Tailings will be deposited in a conventional tailings dam during the initial two years and later managed by dry stacking. The WRSF and DSF are designed for Life-of-Mine capacity with a 5% volume contingency. Drainage systems and settling ponds will mitigate sediment runoff.
The site will include administrative offices, workshops, medical and security posts, cafeteria, locker rooms, control room, and laboratory. A communications system using a hybrid fiber and copper backbone will support operations, along with radio networks across key locations. Support areas will include maintenance facilities, storage warehouses, and staff amenities designed to ensure operational efficiency, safety, and regulatory compliance.

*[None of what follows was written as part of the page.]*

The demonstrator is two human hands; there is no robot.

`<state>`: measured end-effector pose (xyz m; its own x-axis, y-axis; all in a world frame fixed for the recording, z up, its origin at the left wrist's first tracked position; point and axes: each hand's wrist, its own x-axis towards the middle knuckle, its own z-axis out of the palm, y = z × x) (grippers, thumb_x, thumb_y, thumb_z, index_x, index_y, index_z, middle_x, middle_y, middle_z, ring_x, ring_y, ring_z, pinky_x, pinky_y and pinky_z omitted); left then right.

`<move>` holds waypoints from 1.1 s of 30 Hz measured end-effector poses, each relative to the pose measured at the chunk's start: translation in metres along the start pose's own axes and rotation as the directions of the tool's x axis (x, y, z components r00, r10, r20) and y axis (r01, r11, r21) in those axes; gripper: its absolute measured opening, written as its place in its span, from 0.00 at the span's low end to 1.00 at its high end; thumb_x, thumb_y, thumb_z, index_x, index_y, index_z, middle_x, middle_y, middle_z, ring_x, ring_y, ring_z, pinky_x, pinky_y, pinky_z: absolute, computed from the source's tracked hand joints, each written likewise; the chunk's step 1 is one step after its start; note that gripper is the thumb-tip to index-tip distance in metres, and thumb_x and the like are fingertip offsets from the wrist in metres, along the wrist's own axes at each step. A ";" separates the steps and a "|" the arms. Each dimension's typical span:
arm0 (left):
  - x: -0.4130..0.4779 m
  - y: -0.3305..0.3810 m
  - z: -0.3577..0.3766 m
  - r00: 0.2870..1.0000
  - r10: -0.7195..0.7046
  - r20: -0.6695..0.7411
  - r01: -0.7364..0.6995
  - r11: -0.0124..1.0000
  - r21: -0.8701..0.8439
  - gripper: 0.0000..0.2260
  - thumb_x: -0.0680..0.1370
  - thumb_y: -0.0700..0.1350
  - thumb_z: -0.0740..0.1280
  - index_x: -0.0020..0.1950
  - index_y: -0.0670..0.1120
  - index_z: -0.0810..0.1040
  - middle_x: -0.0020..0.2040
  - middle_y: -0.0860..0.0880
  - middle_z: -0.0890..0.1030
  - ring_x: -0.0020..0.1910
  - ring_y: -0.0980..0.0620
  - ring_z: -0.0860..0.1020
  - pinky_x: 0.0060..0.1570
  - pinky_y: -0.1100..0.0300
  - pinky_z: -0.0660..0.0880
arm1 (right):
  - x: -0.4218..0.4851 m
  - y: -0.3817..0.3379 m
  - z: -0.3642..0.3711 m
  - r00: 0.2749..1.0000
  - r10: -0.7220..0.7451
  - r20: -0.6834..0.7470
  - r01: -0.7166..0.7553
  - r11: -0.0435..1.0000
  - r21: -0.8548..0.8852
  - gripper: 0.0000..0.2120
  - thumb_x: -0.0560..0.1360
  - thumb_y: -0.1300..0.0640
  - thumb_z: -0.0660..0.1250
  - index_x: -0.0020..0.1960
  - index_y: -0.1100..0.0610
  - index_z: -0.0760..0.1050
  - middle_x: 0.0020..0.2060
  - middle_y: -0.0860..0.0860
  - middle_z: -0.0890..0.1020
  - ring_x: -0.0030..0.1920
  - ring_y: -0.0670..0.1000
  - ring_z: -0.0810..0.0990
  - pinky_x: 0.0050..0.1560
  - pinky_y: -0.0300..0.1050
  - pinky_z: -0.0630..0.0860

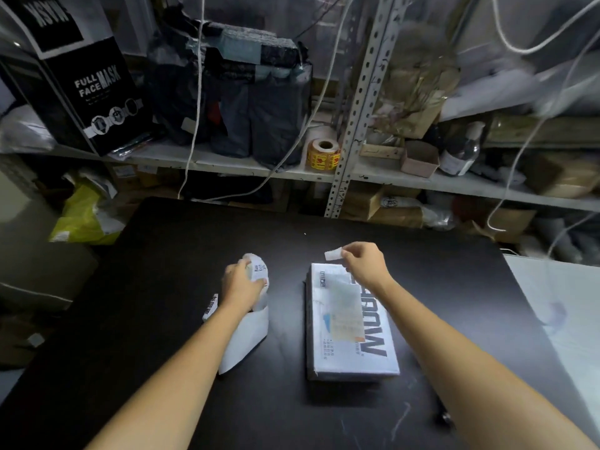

Figure 1-3 presents the Project's Master Plan.

Figure 1-3: Master Plan
Source: GE21, 2025.
1.19 Market Studies and Contracts
The Project is expected to enter the market during a period of structural deficits in several key metals—particularly platinum, palladium, rhodium, gold, and nickel. Demand for PGMs remains robust, driven by the automotive and hydrogen sectors, while global supply is constrained by geopolitical instability and declining production in South Africa. The Project will produce a concentrate containing PGMs (Pt, Pd, Rh), Au, and Ni, and is strategically positioned near Atlantic ports with access to Southern African, Chinese, European, and North American markets. These factors enhance its strategic value amid tightening global supply.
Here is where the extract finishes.